Si dice che infinite storie sappia raccontare il mare.
Basta saperlo ascoltare soprattutto allorchè il rumore bianco delle onde, frangendosi sulla riva, fa eco ipnotica del suo passato senza tempo.
Nella leggenda, infatti, l’onda nacque come abbraccio perenne del mare alla terra che – al momento della creazione – temette il suo abbandono.
Una delle storie narrate dal mare ci porta molto lontano, nel luogo in cui l’Oceano Pacifico abbraccia le coste del Giappone nella penisola di Bōsō (non lontano da Tokio).
Lì, un’antichissima tradizione aveva generato le “AMA”.
La parola nipponica altro non indica se non le donne del mare.
Sin da piccole erano avviate all’arte dell’immersione in apnea per la pesca di perle, aragoste e molluschi di ogni genere (in particolare il ricercatissimo Abalone).
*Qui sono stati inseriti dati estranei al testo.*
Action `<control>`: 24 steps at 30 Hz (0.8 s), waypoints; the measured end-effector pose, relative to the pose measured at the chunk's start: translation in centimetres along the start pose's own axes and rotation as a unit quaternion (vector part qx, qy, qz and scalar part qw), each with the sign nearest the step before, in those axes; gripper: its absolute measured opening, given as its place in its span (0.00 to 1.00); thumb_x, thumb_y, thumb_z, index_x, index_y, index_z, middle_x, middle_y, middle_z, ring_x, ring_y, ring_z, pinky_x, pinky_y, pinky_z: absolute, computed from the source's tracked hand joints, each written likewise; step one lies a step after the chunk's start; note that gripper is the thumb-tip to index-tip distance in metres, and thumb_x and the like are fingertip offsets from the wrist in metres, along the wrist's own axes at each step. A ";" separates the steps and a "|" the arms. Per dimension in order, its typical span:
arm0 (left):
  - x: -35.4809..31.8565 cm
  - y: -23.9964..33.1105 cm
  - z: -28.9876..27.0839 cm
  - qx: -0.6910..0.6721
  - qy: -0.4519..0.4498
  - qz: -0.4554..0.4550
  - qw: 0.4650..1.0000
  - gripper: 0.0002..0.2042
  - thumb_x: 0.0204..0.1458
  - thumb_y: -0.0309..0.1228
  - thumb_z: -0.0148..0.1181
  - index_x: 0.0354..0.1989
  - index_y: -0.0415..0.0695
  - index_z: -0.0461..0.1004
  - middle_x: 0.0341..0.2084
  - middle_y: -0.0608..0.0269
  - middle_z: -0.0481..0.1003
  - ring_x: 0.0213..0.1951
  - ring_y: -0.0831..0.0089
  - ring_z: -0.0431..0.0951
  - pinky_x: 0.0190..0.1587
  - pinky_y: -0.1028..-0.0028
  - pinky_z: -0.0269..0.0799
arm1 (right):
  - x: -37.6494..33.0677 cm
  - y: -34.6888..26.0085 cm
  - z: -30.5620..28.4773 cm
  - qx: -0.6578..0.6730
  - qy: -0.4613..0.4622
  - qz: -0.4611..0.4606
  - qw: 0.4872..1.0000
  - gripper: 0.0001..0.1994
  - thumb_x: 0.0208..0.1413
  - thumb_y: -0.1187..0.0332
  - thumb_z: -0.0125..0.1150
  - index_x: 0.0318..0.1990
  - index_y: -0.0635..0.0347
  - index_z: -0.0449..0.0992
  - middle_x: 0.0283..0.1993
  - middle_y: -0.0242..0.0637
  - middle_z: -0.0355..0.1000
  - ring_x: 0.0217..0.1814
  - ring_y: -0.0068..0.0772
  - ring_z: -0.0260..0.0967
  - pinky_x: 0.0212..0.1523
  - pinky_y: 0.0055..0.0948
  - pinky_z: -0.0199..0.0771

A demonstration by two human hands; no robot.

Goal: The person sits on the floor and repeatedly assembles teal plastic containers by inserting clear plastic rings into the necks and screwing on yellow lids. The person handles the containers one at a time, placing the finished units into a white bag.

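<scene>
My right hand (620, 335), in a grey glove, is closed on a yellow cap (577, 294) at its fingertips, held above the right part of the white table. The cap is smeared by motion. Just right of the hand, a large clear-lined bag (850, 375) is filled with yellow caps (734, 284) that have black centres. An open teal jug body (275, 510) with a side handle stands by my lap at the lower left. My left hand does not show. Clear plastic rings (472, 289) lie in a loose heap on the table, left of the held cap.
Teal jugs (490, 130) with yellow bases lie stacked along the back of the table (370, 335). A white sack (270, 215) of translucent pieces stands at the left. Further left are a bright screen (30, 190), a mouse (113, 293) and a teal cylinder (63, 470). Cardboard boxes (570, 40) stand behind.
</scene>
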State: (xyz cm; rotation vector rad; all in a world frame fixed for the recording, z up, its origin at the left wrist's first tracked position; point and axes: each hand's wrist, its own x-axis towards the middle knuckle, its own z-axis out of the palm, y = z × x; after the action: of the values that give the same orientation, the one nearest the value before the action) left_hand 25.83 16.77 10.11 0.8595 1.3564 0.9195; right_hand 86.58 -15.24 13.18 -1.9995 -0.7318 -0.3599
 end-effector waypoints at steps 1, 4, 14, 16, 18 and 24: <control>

Si immergevano quasi del tutto nude arrivando a notevoli profondità (superavano i venticinque metri) e – restando senza respirare per due minuti – riuscivano a portare in superficie ogni più prezioso dono del mare.
In quel mondo fondamentalmente maschilista e segregativo del ruolo delle donne, le “AMA” riuscivano a creare una straordinaria solidarietà che le aiutava a condividere le esperienze (evitando i sempre incombenti pericoli di quel vivere in profondità…) garantendo loro grande autonomia ed indipendenza sociali.
Quel lavoro così unico ed insostituibile le rendeva libere.
Basta vedere i ritratti delle “AMA”, realizzati dal fotografo giapponese Iwase Yoshiyuki, per comprendere quanta bellezza vi fosse in quella libertà.
Ancora oggi, nel Giappone moderno, si indica con la parola “isobue” l’acuta emissione sonora che contraddistingueva il ritorno in superficie di quei respiri dopo l’infinita apnea.